No nosso caso, algumas correntes politicas de esquerda, ainda levantam algumas hipóteses que apontam para "solução" de nossos problemas. Entre elas defendem: proteção das classes trabalhadoras diante da ofensiva do grande capital; compromisso com a reforma agrária; demarcação das terras indígenas; suspensão das medidas de austeridade que beneficiam o capital financeiro; reversão das privatizações; punição dos envolvidos com a corrupção; reforma política; tributação progressiva sobre grandes fortunas.
Mas como se estabeleceriam essas medidas “salvadoras”?
Ao nosso ver, a implantação dessas propostas esbarra em situações bastante concretas, entre elas: 1 - opção pelo modelo econômico neoliberal ao qual o Brasil tem se submetido, e que dificilmente deverá romper; 2- a correlação de forças presentes na Câmara e no Senado de tendência visivelmente conservadora, que representará um obstáculo no avanço nas conquistas das minorias e das demais forças populares; 3 – afastamento do governo das massas trabalhadoras, com medidas que ameaçam as conquistas trabalhistas (previdência, aposentadoria, seguro desemprego, flexibilização do trabalho etc), que viabilizam a reprodução capitalista; 4 – manutenção de um rede de alianças e compromissos, a fim de manter a governabilidade a todo custo.

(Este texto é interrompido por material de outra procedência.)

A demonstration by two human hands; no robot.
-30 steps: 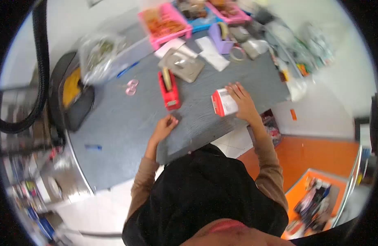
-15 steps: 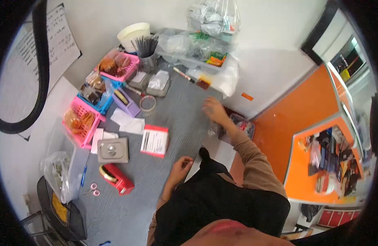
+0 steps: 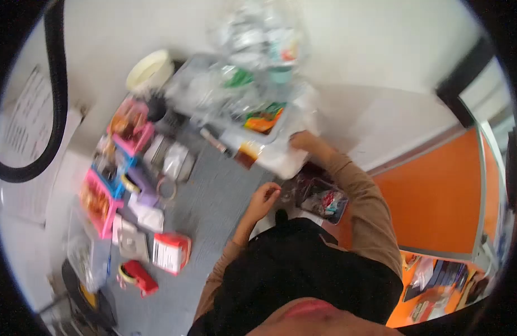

O que se coloca hoje a nível das sociedades ocidentais em todo mundo, Brasil inclusive, é uma alternativa à democracia representativa, que serviu durante decênios aos interesses da burguesia, desde a derrocada dos regimes monárquicos, que ela mesma ajudou a derrubar. Seu ciclo de hegemonia aproxima-se do fim.
No nosso caso, o que poderia vislumbrar o fim da dominação burguesa, está longe de acontecer: não há uma liderança de esquerda capaz de congregar a população, organizando-a e orientando-a rumo ao estabelecimento de um governo popular, para nós, única forma de vencer os obstáculos e os descaminhos que trilham a sociedade brasileira. Nem mesmo uma união das esquerdas que possibilite a criação de uma ampla frente popular e democrática, que organize a sociedade civil, faz parte da agenda das discussões dos chamados partidos “revolucionários”.
Enquanto isso não acontece, continuaremos exercendo a “democracia do voto” (Leia aqui), que julgamos insuficiente para consolidação da "democracia", no sentido etimológico do termo.